Action item - From the listing below, copy out every line where the word "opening" appears.

Records to use -
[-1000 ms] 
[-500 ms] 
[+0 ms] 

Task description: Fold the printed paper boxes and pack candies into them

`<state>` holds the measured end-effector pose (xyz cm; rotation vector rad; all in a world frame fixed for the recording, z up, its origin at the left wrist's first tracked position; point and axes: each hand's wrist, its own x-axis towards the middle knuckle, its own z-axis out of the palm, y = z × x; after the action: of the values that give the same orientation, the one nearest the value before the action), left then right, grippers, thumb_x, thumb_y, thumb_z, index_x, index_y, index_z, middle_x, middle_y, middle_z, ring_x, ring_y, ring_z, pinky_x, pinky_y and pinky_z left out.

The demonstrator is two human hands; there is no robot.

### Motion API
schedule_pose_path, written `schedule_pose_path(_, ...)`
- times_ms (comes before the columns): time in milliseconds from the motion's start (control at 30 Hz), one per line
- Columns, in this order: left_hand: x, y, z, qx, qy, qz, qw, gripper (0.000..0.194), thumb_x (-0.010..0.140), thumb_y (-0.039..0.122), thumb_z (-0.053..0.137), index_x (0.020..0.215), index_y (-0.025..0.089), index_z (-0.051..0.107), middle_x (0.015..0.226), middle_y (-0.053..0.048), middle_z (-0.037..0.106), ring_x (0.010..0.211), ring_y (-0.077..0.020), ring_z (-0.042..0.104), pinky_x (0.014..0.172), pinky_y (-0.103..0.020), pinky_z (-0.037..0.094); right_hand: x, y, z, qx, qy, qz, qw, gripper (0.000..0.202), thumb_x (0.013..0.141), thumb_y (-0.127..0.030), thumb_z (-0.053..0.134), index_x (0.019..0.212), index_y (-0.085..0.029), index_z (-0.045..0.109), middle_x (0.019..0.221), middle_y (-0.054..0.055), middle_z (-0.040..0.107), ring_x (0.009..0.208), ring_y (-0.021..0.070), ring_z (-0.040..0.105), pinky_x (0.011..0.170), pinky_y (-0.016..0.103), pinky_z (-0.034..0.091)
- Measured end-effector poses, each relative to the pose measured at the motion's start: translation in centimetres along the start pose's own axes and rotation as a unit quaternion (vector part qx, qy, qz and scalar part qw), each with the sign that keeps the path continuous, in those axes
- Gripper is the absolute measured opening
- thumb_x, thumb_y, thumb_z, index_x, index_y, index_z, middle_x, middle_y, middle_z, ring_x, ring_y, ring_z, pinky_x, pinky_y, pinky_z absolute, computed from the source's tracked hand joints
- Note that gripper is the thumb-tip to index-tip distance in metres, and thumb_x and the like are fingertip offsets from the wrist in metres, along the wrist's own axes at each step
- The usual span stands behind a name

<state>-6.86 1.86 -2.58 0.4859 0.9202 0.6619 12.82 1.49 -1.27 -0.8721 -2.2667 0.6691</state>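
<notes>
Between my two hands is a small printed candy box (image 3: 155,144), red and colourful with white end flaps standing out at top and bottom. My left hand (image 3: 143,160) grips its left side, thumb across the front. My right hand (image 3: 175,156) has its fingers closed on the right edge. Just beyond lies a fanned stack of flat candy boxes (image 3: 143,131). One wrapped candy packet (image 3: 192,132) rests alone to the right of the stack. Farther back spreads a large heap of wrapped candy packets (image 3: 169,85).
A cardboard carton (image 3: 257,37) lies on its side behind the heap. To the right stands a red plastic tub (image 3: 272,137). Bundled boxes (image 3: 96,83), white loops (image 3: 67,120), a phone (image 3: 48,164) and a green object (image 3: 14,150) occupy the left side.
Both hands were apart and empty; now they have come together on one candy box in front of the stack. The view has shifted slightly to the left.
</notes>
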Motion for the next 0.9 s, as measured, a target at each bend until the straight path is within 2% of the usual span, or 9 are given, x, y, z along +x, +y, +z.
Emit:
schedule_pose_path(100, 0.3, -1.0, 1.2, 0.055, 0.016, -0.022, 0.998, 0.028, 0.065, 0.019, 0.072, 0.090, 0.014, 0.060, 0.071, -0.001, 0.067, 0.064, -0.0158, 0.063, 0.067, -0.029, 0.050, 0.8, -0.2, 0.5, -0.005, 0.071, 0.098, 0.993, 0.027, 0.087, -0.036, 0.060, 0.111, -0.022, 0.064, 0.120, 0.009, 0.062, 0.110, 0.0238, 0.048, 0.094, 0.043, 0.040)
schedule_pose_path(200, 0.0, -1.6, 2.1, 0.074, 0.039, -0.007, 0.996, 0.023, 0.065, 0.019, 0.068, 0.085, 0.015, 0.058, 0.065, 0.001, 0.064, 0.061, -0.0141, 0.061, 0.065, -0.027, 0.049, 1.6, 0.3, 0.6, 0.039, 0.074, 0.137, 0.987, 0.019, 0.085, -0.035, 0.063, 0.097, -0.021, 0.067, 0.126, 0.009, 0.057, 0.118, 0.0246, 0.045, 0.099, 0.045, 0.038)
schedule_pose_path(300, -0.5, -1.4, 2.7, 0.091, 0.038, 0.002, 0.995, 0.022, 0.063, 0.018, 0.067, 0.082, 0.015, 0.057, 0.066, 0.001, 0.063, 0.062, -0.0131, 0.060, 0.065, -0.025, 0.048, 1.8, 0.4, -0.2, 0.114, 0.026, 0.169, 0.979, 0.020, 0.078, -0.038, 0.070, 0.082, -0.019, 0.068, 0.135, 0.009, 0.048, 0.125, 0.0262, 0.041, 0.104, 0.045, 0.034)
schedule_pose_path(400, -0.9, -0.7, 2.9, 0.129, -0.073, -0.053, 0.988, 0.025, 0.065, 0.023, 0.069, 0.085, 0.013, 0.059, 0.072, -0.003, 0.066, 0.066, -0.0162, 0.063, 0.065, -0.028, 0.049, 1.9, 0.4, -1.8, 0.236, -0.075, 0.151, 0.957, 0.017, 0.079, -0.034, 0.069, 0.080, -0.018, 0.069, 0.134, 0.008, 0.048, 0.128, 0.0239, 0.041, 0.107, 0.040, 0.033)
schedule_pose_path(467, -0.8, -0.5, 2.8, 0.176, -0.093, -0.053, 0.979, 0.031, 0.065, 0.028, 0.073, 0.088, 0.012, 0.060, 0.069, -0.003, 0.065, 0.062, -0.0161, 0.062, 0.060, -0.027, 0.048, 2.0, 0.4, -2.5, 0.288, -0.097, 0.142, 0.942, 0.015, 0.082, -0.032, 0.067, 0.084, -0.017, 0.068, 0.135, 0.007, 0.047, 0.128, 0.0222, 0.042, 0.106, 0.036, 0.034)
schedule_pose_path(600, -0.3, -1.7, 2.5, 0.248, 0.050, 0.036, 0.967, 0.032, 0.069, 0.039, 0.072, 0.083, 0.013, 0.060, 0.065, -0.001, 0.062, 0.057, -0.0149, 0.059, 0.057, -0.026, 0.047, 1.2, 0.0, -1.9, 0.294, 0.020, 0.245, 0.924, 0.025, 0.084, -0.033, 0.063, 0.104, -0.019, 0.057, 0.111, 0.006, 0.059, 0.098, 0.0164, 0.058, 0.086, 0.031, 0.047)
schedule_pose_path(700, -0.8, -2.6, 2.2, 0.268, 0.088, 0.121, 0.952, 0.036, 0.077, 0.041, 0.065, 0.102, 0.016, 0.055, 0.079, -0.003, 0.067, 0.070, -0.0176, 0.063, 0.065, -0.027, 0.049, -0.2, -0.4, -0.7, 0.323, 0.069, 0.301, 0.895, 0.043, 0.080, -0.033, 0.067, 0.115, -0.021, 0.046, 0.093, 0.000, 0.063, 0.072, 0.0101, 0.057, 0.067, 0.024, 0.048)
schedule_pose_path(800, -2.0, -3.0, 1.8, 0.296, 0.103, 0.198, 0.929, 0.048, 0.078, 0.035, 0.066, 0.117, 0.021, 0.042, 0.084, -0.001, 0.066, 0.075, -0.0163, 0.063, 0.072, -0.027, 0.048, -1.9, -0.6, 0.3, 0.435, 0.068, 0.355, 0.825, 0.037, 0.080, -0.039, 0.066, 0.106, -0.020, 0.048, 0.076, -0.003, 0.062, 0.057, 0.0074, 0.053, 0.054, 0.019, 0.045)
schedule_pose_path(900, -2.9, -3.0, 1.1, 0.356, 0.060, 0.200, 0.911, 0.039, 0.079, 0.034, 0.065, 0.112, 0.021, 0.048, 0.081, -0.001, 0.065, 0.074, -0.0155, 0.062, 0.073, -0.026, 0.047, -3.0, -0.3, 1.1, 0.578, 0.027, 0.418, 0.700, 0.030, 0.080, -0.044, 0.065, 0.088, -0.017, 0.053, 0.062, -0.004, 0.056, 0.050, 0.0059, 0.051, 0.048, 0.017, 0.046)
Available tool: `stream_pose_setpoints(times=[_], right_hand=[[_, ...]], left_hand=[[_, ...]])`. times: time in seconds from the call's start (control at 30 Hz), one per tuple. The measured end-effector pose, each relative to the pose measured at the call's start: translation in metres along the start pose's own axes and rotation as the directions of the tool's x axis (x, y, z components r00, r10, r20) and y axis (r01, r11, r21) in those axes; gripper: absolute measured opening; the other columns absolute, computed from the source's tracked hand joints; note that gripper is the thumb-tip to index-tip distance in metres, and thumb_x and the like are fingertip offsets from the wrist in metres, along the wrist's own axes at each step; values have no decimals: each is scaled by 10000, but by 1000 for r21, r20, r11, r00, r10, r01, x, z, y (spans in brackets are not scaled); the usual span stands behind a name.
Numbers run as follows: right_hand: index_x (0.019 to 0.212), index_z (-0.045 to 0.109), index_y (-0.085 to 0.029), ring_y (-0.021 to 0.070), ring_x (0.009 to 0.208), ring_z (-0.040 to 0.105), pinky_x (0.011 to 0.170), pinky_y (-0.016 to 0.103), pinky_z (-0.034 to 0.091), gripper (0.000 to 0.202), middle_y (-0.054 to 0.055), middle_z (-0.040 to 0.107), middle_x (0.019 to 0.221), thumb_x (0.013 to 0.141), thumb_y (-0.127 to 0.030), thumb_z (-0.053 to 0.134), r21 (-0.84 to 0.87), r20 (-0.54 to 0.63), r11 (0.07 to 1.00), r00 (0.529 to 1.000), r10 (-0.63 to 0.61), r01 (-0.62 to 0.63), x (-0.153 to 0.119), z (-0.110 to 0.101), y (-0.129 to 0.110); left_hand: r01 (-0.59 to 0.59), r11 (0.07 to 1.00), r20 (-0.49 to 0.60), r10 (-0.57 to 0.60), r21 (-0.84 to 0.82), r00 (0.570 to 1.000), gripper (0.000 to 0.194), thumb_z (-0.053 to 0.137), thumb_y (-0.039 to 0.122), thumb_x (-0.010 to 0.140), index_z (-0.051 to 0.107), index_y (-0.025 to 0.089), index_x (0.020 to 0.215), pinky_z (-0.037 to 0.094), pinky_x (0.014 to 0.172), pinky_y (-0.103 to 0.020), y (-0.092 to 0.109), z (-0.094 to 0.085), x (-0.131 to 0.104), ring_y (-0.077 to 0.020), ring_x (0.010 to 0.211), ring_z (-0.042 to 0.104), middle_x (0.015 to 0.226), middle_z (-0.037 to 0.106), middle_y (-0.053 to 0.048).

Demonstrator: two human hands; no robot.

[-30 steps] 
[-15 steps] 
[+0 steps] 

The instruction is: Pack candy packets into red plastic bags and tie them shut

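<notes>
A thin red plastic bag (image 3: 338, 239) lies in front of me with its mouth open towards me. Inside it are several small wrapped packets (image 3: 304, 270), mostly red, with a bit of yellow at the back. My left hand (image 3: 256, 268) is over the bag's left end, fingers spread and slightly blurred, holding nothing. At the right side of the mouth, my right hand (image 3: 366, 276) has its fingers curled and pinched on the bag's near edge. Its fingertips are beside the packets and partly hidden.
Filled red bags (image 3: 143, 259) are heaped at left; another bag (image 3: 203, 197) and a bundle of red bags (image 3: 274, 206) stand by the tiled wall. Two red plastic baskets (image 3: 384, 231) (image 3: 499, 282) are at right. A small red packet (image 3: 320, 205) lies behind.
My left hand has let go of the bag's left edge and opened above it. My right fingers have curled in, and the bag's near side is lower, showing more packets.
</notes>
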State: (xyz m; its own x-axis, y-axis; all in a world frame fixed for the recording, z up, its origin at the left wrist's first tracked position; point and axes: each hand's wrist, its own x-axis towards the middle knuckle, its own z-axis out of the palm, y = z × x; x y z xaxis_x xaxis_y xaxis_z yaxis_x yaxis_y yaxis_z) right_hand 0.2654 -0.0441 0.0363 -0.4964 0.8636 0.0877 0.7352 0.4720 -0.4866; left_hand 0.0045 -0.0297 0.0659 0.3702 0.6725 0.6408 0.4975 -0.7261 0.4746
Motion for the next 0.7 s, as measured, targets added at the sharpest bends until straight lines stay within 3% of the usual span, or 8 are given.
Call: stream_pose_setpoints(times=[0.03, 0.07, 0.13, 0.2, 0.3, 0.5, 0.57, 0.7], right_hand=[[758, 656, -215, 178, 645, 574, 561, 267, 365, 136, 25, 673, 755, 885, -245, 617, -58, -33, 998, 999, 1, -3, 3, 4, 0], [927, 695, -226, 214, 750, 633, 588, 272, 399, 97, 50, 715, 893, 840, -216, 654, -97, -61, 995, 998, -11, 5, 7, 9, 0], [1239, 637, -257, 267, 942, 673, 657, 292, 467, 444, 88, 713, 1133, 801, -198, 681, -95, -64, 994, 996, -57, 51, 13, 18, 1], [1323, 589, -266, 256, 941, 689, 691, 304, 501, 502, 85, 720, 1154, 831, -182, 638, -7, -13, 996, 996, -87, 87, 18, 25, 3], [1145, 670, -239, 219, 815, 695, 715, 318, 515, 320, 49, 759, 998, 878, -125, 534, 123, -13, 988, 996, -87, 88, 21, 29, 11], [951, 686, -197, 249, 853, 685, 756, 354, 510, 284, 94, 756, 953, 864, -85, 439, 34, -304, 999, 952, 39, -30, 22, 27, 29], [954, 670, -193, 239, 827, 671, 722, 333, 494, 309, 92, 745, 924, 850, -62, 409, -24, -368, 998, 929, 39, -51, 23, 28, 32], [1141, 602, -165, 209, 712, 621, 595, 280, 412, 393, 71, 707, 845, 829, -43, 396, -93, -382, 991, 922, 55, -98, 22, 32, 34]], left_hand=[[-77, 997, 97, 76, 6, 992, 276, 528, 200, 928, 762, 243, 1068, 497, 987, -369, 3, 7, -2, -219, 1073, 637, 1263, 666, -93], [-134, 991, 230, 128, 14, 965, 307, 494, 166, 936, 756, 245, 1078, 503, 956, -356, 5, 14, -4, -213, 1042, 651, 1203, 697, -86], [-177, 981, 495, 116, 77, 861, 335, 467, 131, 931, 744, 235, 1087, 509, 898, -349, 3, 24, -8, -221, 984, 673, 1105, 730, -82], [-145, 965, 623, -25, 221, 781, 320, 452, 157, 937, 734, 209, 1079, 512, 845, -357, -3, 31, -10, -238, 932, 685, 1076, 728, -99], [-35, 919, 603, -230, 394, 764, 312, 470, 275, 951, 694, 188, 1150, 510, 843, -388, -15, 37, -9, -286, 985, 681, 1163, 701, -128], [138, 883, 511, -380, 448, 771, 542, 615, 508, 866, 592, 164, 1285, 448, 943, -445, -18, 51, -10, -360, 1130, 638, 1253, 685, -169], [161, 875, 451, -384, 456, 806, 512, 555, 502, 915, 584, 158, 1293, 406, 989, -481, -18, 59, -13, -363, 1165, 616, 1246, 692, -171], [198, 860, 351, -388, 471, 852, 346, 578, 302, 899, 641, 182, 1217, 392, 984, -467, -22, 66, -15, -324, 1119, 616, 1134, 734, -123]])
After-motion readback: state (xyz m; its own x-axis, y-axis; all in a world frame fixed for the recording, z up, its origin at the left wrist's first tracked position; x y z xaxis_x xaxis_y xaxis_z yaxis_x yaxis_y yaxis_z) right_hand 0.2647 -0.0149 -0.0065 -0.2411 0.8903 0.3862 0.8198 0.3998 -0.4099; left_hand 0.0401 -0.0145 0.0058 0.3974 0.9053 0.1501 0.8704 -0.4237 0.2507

Response box -
- Gripper is the absolute measured opening
Available tool: `stream_pose_setpoints(times=[_], right_hand=[[_, ...]], left_hand=[[_, ...]])`. times: time in seconds from the call's start (control at 30 Hz), one per tuple. The measured end-effector pose, each relative to the pose measured at the call's start: translation in metres along the start pose's own axes and rotation as the directions of the tool's x axis (x, y, z components r00, r10, r20) and y axis (r01, r11, r21) in those axes; gripper: absolute measured opening; the other columns absolute, computed from the source's tracked hand joints; note that gripper is the thumb-tip to index-tip distance in metres, and thumb_x and the like are fingertip offsets from the wrist in metres, along the wrist's own axes at each step; values have no decimals: each is scaled by 10000, but by 1000 for r21, r20, r11, r00, r10, r01, x, z, y (spans in brackets are not scaled); the usual span stands behind a name.

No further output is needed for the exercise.